Cette source de revenus stable offre une base de valorisation solide et attire les investisseurs institutionnels. D-Wave affiche un bêta d’environ 1,5, ce qui indique une volatilité modérée. L’entreprise développe également un système basé sur des portes quantiques en parallèle de son activité principale de recuit quantique, offrant ainsi une diversification stratégique.
Quantum Computing Inc. : l’innovateur efficace
Quantum Computing Inc. adopte une approche radicalement différente en utilisant la photonique, ce qui permet à ses systèmes de fonctionner à température ambiante, contrairement aux ordinateurs quantiques traditionnels qui nécessitent des unités de réfrigération massives. Cette technologie de pointe offre une polyvalence inégalée et permet de déployer des systèmes quantiques dans des centres de données standards ou des unités mobiles.
Le titre présente un fort intérêt à découvert (entre 20 % et 24 % du flottant), ce qui en fait un candidat potentiel pour un « short squeeze » – une hausse rapide du cours de l’action si les vendeurs à découvert sont contraints de racheter leurs positions. Avec un bêta pouvant dépasser 3,0, Quantum Computing Inc. est un investissement à haut risque et à haute récompense.

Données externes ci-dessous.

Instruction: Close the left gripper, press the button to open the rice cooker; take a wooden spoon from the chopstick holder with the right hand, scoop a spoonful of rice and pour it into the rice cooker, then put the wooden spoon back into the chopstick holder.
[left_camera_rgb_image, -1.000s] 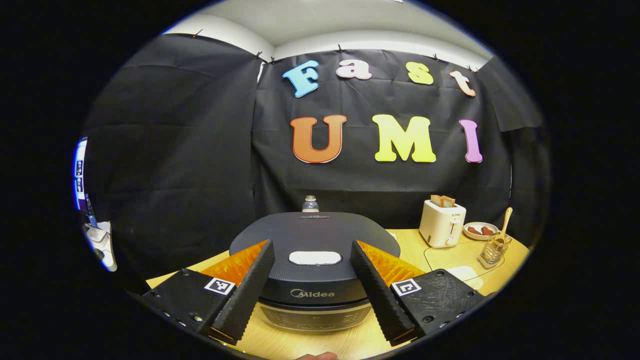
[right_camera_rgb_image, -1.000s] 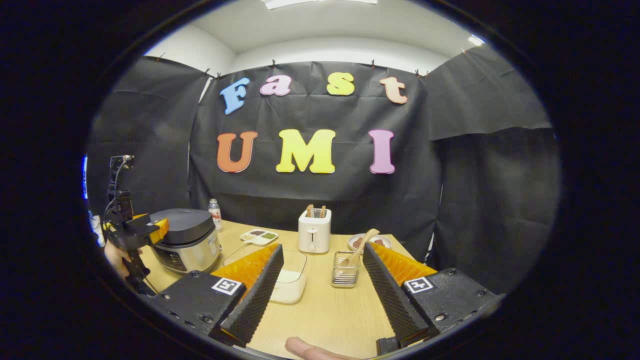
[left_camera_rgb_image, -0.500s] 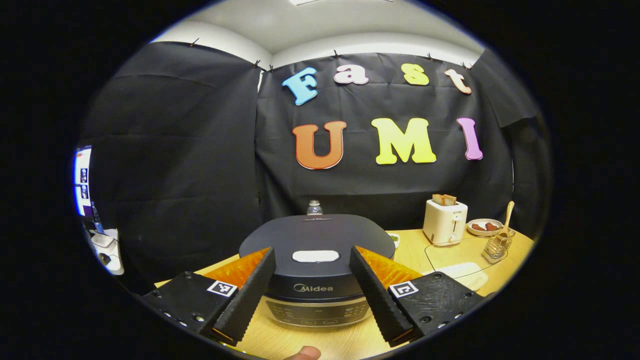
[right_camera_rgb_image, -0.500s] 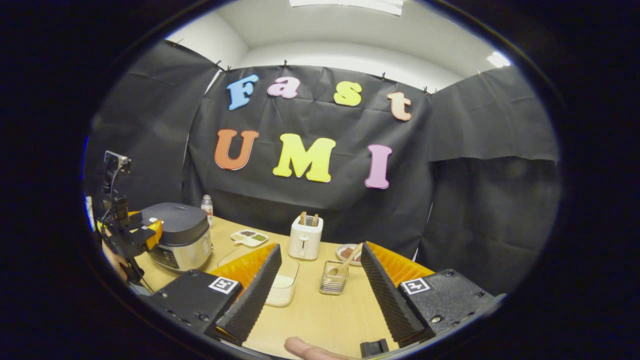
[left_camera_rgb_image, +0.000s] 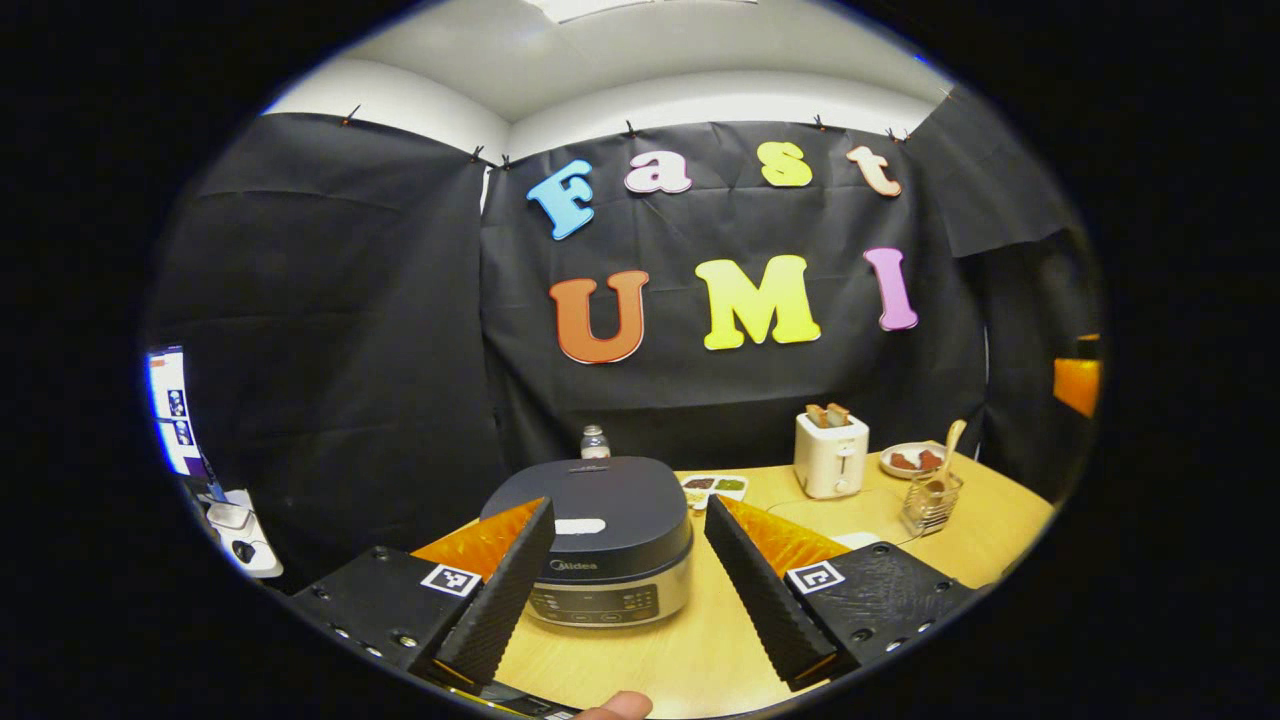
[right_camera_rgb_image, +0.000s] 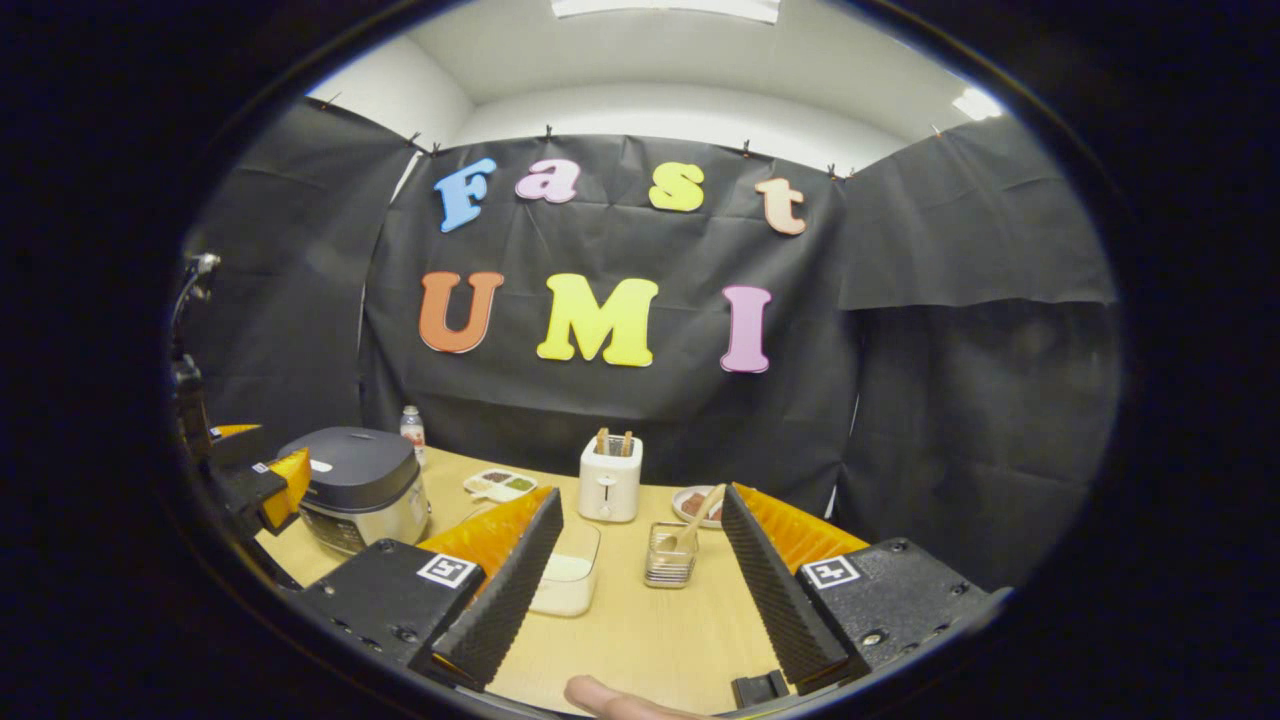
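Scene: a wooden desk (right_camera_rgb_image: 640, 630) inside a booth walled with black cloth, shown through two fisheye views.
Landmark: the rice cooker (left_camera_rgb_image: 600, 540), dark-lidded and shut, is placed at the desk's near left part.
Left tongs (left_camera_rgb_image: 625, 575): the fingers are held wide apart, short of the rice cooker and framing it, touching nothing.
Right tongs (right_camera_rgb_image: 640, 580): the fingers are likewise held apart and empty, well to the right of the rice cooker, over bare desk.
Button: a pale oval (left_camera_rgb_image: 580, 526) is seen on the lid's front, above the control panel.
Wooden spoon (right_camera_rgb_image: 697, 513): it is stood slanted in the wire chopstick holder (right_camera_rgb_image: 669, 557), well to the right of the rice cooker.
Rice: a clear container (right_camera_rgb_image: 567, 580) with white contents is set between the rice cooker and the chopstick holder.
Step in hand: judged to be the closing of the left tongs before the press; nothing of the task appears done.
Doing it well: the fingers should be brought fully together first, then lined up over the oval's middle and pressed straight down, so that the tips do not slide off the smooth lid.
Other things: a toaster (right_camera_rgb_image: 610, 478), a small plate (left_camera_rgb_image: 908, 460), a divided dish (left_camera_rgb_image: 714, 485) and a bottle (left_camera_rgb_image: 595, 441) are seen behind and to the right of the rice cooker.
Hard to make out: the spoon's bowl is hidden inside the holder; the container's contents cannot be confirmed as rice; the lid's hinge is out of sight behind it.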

Honeywell International : l’ancre stratégique
Pour les investisseurs prudents, Honeywell International offre une option plus stable. L’entreprise est le propriétaire majoritaire de Quantinuum, un concurrent majeur d’IonQ dans le domaine des ions piégés. En tant que conglomérat industriel diversifié, Honeywell offre une protection contre la volatilité du marché quantique et verse un dividende régulier (environ 2,4 %).
De plus, une éventuelle introduction en bourse de Quantinuum pourrait libérer de la valeur pour les actionnaires d’Honeywell. L’entreprise représente donc un point d’ancrage idéal pour un portefeuille diversifié dans le secteur de l’informatique quantique.
La transition vers les qubits logiques a clarifié le paysage de l’investissement, mais les risques persistent. Pour maximiser les chances de succès, il est conseillé de constituer un portefeuille diversifié, incluant des entreprises à fort potentiel de croissance (IonQ), des options de « short squeeze » (Quantum Computing Inc.) et des valeurs refuges (Honeywell). L’infrastructure de l’économie quantique est en cours de construction, et la course est officiellement lancée.